Task brief: Lines to return, exactly: from the line with "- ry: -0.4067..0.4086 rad" to the line with "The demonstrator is" in the entries below, both included.

(Recorded data)
────────────────────────────────────────

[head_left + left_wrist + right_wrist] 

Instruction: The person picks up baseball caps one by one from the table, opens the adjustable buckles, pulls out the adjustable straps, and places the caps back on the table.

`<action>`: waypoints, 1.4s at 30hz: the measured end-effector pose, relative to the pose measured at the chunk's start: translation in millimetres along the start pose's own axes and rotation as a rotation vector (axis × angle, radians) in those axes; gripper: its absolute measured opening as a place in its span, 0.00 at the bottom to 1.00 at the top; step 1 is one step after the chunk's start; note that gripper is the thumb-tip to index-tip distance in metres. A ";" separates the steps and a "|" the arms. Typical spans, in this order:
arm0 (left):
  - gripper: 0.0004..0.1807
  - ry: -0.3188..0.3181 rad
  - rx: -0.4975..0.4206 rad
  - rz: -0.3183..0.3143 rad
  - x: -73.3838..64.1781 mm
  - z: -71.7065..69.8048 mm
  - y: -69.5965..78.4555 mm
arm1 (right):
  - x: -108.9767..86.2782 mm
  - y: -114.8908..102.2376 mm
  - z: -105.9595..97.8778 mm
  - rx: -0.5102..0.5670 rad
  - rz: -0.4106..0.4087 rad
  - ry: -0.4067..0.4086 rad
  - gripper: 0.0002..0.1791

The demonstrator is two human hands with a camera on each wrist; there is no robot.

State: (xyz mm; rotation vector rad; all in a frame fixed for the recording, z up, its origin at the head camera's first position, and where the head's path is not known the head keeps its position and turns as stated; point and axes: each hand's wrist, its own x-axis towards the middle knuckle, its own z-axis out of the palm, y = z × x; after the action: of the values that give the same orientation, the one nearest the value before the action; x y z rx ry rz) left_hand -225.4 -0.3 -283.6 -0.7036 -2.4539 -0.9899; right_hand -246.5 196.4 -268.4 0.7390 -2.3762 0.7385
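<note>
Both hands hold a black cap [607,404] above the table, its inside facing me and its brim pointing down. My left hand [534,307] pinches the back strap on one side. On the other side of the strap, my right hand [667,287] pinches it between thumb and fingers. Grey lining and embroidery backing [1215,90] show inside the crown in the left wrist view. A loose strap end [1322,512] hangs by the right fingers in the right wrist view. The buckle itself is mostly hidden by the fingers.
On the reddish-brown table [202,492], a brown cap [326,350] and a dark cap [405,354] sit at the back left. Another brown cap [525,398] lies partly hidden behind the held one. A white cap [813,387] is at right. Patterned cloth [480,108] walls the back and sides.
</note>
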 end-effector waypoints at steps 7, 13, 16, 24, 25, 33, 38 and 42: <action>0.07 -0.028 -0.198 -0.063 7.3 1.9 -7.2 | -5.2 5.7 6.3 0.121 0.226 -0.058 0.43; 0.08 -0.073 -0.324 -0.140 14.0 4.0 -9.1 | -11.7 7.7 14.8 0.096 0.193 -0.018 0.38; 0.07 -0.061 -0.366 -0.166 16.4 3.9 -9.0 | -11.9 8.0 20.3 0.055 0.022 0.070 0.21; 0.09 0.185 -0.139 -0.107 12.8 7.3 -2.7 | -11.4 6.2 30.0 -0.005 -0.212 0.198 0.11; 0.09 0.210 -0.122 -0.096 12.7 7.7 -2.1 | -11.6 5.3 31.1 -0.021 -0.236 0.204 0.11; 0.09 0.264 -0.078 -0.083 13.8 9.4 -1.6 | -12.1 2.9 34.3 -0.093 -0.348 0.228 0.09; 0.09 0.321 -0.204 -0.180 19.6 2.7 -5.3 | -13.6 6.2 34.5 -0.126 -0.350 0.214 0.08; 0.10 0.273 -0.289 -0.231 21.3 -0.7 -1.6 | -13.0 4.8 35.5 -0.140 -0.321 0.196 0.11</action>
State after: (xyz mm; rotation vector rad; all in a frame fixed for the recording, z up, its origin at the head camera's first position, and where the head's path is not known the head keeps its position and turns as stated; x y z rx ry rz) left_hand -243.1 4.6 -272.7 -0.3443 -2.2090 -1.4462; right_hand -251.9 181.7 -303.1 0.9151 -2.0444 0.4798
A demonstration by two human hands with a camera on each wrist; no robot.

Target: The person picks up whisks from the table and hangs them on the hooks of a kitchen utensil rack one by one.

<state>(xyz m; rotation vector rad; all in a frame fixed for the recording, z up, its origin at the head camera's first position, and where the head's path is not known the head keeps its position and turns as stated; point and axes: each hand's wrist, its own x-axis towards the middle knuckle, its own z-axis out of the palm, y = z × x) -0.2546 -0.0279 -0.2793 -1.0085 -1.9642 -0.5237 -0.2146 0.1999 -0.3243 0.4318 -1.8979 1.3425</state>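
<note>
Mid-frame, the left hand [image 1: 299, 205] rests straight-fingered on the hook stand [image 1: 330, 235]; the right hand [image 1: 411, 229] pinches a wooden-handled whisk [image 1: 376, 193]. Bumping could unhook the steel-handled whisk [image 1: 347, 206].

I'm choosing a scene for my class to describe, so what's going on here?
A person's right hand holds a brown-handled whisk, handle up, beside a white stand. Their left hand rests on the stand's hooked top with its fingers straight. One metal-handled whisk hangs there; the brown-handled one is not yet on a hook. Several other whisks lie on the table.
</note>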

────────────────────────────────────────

Solution to this problem:
  - ry: -0.4067..0.4086 rad
  - gripper: 0.0002..0.1791

The demonstrator is two human hands with a camera on each wrist; there is no robot.

Nothing else is needed, and the exercise is over.